--- START ---
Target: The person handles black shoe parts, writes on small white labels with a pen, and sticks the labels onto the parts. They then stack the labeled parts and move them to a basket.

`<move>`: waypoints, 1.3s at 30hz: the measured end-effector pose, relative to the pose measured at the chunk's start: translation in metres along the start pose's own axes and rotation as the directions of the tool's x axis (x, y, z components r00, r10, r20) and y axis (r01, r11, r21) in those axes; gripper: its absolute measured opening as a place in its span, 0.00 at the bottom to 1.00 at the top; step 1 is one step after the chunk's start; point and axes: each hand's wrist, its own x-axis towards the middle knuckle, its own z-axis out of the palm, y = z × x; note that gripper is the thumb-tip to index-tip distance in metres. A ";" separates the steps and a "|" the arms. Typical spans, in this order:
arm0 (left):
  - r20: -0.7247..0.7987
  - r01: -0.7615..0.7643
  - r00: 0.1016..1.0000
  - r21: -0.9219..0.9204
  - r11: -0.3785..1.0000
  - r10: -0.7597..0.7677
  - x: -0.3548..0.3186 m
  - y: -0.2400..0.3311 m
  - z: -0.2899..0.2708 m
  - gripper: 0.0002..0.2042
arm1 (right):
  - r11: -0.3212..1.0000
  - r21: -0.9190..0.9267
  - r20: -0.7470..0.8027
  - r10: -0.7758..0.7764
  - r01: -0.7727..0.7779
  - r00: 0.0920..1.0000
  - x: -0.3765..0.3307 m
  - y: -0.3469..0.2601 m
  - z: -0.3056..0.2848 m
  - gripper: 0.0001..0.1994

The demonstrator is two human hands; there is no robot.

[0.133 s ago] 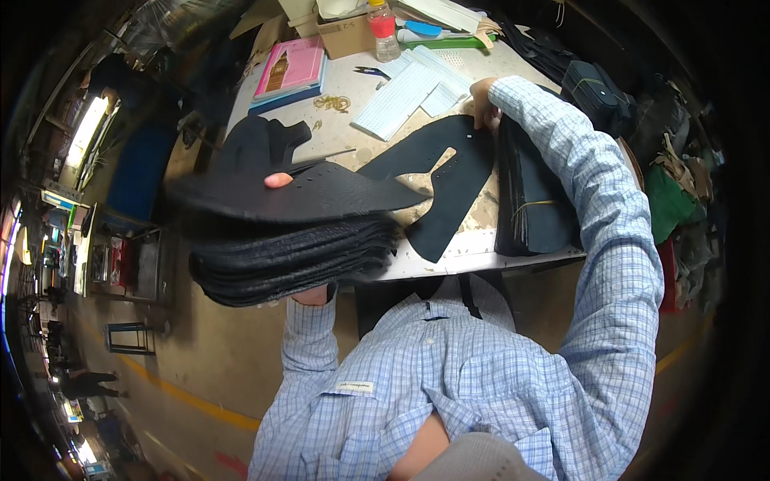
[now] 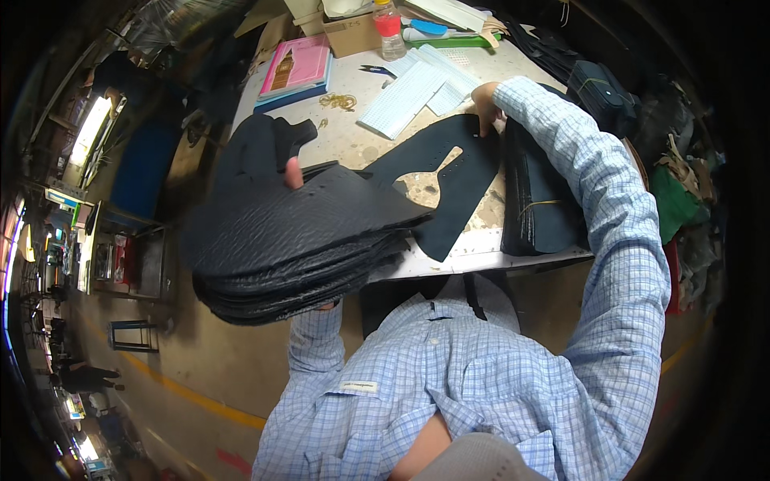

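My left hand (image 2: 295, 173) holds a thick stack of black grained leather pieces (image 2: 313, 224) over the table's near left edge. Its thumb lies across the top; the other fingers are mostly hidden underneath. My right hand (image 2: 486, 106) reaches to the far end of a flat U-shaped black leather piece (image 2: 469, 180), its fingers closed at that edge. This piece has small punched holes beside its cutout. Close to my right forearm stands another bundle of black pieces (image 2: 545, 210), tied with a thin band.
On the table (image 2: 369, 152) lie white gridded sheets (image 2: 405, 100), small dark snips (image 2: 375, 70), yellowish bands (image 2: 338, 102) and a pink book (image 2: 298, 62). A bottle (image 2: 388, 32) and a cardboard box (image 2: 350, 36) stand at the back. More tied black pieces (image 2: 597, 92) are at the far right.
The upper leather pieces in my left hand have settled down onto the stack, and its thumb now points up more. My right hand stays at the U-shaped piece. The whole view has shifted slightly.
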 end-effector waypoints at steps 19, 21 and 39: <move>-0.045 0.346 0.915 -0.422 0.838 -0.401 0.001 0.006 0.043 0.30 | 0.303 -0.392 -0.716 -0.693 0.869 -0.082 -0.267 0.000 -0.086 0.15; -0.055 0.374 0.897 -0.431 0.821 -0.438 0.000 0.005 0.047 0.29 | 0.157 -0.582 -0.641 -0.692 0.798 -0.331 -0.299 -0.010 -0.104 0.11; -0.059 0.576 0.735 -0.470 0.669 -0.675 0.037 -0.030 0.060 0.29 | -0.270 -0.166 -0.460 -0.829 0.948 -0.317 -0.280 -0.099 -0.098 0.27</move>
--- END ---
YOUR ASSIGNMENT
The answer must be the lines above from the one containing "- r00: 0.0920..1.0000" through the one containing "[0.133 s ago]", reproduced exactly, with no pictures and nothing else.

ANSWER
  - r00: 0.0920..1.0000
  - x: -0.3765..0.3307 m
  - y: -0.3469..0.2601 m
  - z: -0.3056..0.2848 m
  - gripper: 0.0001..0.1994

The demonstrator is two human hands; there is no robot.

[0.133 s ago] 

The exercise concludes with that.